Dismissing the appeal,
^
HELD: 1. The courts below have rightly decided that
after the 1976 Amendment Act the decree became legally
executable. [747A]
2. By virtue of the 1972 Act the decree could not have
been set aside or invalidated and the only consequence which
would ensue is that the decree would be lying dormant and
could not be executed. Once the bar placed by the 1972 Act
is removed, by virtue of the doctrine of eclipse the decree
will revive and become at once operative and executable.
[750H; 751A]
3 Even if the 1972 Act were to apply, the utmost
consequence would be that the decree would remain
inexecutable but could not be struck off from the records of
the case. This is clear case where the doctrine of eclipse
would apply, and in view of the 1976 Amendment Act, the
decree will revive and become executable. This principle has
been applied by this Court in several cases and flows from
the well-known doctrine of eclipse which has been enunciated
not only in India but in other countries also. [747G-H]

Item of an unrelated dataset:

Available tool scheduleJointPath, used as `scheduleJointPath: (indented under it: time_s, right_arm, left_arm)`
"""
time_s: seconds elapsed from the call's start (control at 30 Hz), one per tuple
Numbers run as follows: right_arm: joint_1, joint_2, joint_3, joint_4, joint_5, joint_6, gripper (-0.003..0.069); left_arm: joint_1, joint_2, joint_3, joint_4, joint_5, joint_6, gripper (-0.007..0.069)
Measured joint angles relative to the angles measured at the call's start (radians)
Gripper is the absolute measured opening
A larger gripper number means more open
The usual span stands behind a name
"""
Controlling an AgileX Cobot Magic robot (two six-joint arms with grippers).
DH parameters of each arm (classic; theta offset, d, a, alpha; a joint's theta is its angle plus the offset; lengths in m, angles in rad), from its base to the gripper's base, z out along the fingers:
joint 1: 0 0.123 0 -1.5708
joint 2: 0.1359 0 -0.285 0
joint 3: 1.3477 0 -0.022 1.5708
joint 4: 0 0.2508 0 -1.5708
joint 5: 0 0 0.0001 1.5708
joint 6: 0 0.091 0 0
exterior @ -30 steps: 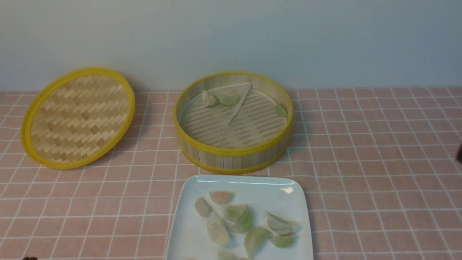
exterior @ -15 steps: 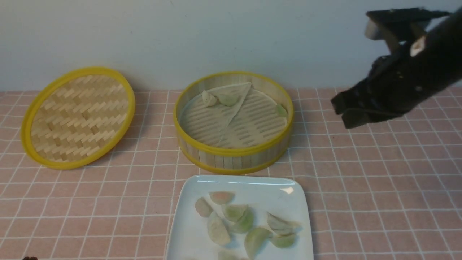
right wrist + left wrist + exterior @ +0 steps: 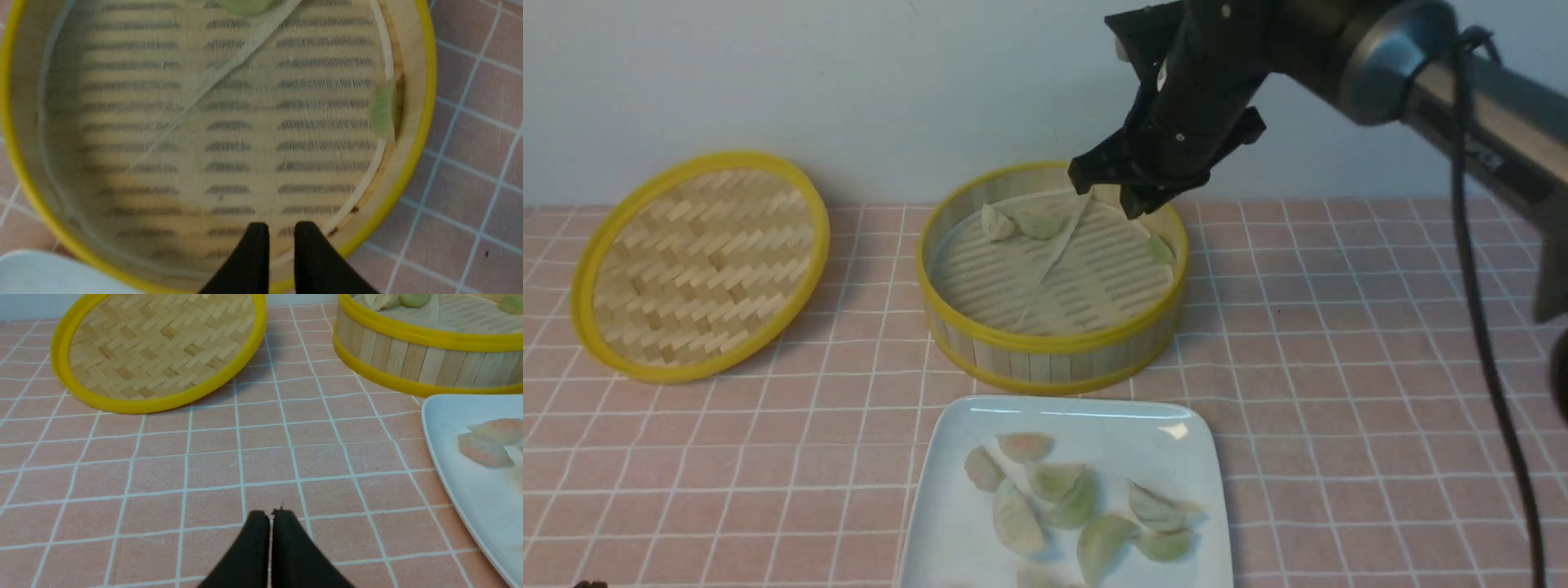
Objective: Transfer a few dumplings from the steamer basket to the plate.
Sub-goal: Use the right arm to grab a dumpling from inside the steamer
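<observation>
Dumplings (image 3: pixel 1017 518) mostly lie on the plate (image 3: pixel 1094 420) at lower centre, while three are left in the steamer basket (image 3: pixel 1045 363) mid-frame, where the right end effector (image 3: pixel 1109 196) hovers narrowly parted and empty.

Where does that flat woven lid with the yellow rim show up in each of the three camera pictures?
Front view: the lid is at the left, to the left of the steamer basket.
Left wrist view: the lid is at the upper left, with the steamer basket at the upper right.
Right wrist view: not in it; the steamer basket fills most of the picture.
Shared landmark: the steamer basket's yellow rim.
</observation>
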Motion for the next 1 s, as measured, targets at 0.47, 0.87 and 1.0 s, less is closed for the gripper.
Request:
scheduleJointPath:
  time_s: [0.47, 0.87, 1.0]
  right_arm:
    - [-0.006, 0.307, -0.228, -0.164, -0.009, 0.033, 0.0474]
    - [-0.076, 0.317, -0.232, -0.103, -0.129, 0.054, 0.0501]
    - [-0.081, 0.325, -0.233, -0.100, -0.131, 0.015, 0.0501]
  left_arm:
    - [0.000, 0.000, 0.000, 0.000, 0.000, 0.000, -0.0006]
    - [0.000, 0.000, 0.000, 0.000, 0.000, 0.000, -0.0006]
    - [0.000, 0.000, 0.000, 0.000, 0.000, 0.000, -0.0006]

Bhikaji Narain Dhakras & Ors. v. Stats of Madhya
Pradesh & Anr; [1955] 2 SCR 589, Deep Chand v. State of U.P
JUDGMENT:
of Uttar Pradesh & Ors; [1963] 1 Supp. SCR 912, S. Anbalagan
v. B. Devarajan; [1984] 2 SCC 91, Kailash Sonkar v. Smt.

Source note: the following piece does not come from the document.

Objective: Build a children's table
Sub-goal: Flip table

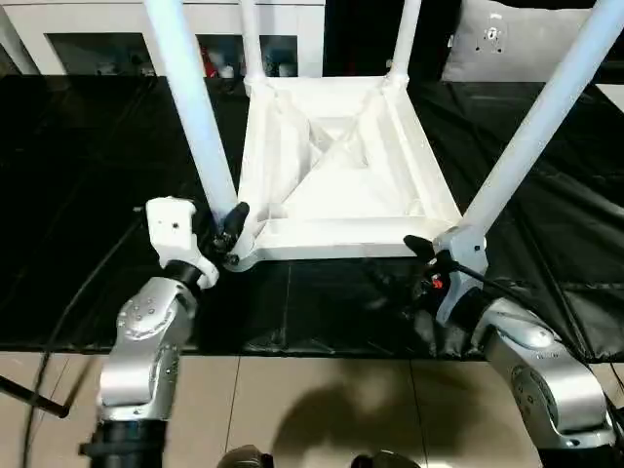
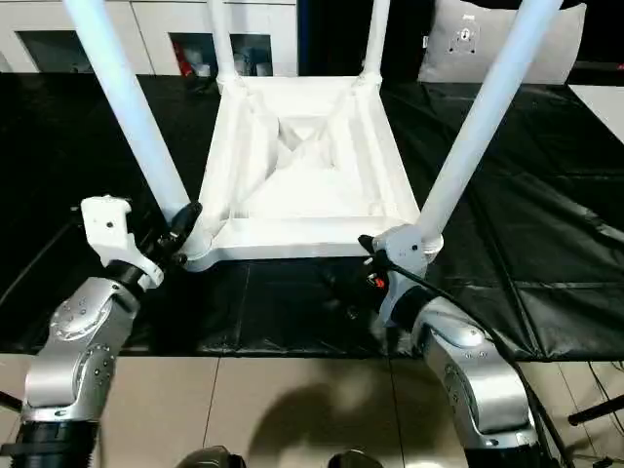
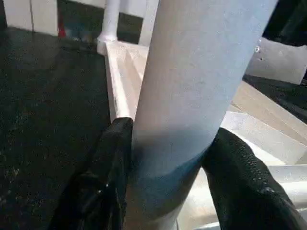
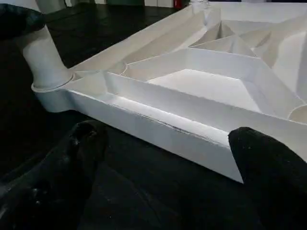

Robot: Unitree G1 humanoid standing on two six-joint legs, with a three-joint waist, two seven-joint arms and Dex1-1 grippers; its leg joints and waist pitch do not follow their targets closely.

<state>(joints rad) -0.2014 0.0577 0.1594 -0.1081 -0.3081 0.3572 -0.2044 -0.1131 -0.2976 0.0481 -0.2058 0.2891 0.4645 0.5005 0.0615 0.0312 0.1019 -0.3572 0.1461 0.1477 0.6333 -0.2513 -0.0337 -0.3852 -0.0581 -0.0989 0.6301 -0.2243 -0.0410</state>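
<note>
At the near-left corner, my left gripper (image 3: 175,158) clamps one leg (image 1: 195,117) of four; my right gripper (image 4: 168,158) gapes, empty, beside the one top (image 1: 331,161).

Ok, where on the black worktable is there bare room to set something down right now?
Bare black cover lies left of the upturned table top, beyond the left gripper shut on the near-left leg, and right of it past the near-right leg. The near strip between the top's edge and the worktable edge is crowded by the open right gripper.
</note>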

Maya Devi; [1984] 2 SCC 91, referred to.
&
CIVIL APPELLATE JURISDICTION: Civil Appeal No. 1574 of
1980.
Appeal by Special leave from the Judgment and Order
dated the 27.7.1979 of the Allahahad High Court in C.M.W.
No. Nil of 1979.
Anil Dev Singh, S.L. Aneja and K.L. Taneja for the
Appellant.
M.C. Manchanda, Mrs. Shobha Dikshit and Pramod Swarup
for the Respondent.
The Judgment of the Court was delivered by
FAZAL ALI, J This appeal by special leave against a
judgment of the Allahabad High Court unfolds a tell-tale
plight of an unfortunate litigant who, after obtaining a
decree for ejectment, was driven from pillar to post to get
the said decree executed. His attempts to get the said
decree executed were stalled sometimes by objections filed
by the tenant-appellant and sometimes by amendments made
745
in the law with the result that even after 13 years of
litigation the landlord respondent was not able to get
possession of the premises. This was because of a statutory
amendment which made the decree obtained by him inexecutable
and was, therefore, Lying dormant and ineffective.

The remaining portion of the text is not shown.